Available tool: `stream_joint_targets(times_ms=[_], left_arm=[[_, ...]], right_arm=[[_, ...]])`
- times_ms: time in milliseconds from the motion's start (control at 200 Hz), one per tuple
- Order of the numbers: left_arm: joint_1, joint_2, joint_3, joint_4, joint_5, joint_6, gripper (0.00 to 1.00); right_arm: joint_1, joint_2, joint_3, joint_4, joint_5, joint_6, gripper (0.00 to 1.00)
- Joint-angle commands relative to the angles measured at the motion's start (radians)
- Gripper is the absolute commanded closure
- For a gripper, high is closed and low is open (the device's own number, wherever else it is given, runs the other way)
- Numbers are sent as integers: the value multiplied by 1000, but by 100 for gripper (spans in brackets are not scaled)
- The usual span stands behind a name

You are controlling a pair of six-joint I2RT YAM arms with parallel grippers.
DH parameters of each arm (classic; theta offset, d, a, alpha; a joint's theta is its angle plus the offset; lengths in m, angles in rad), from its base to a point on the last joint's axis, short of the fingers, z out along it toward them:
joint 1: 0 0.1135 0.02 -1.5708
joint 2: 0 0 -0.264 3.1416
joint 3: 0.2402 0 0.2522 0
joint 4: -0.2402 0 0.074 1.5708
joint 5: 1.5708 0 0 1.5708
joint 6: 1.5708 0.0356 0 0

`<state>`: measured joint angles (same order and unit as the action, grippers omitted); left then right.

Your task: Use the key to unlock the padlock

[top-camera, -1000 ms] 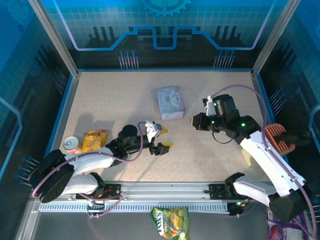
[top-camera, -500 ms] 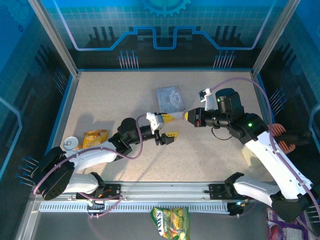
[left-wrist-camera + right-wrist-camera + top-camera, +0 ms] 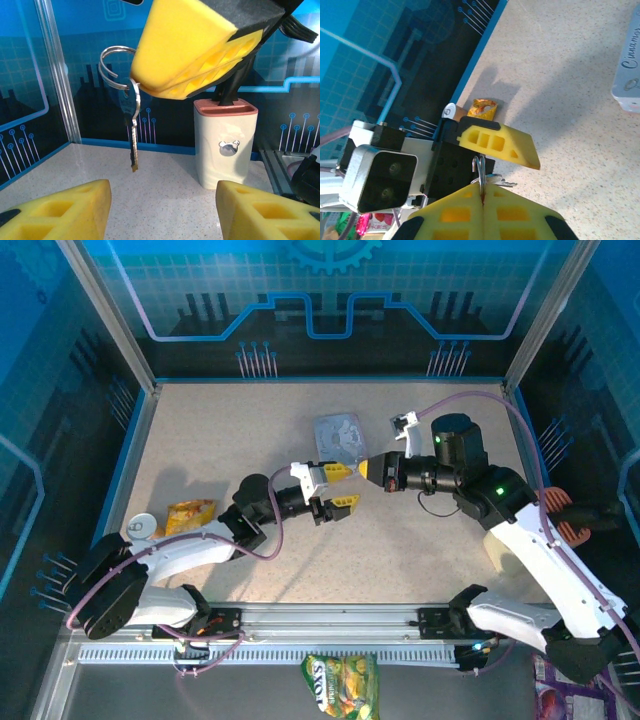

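Our right end effector (image 3: 483, 191) is clamped together on the key ring (image 3: 113, 67), and the key (image 3: 134, 131) hangs straight down from it, above the counter (image 3: 165, 175). We see our left end effector (image 3: 162, 210) facing it, yellow fingers (image 3: 65, 212) apart, near the key.
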<state>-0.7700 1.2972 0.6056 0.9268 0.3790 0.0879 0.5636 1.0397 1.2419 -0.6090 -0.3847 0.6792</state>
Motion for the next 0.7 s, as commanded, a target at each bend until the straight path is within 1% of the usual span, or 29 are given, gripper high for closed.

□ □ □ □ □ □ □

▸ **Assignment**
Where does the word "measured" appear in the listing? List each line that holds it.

▸ **Answer**
- Joint-angle commands relative to the angles measured at the motion's start (radians)
`<state>`: measured joint angles (same order and unit as the action, grippers omitted); left then right.

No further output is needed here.